#### [The task]
With the line containing "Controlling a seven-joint" as the final line, restate exactly every line of the data below from the first one onward, and copy no pictures.

==== Recorded information

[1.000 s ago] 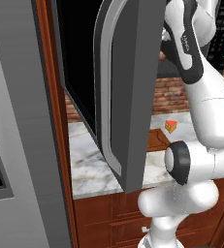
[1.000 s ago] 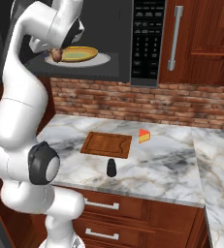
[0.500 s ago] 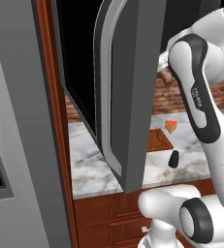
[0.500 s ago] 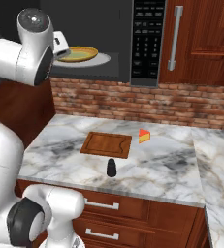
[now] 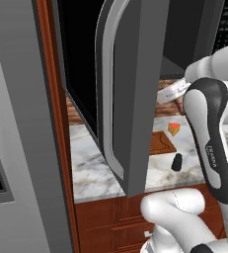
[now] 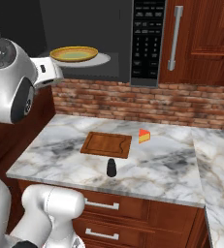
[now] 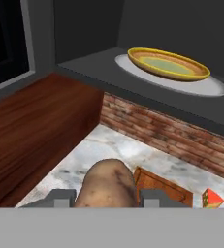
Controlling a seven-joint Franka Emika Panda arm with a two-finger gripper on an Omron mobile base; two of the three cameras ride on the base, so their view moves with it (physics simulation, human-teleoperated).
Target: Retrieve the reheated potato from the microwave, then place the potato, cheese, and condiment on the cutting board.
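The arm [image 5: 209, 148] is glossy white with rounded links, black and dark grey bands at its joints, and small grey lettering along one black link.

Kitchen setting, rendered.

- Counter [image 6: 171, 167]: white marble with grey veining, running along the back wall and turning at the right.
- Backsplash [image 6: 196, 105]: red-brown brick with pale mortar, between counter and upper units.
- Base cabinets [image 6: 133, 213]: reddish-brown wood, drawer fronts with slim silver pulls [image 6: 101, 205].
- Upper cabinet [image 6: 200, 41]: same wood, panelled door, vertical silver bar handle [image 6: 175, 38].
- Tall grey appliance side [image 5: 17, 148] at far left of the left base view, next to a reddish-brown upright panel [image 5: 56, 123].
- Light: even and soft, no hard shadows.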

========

#### [Solution for this problem]
[1.000 s ago] 
[1.000 s ago] 
[0.500 s ago] 
[0.500 s ago] 
[now] 
[now] 
[now] 
Controlling a seven-joint Franka Emika Panda arm with a two-finger gripper on an Omron mobile base; two of the three cameras ride on the base, so their view moves with it (physics simulation, human-teleoperated).

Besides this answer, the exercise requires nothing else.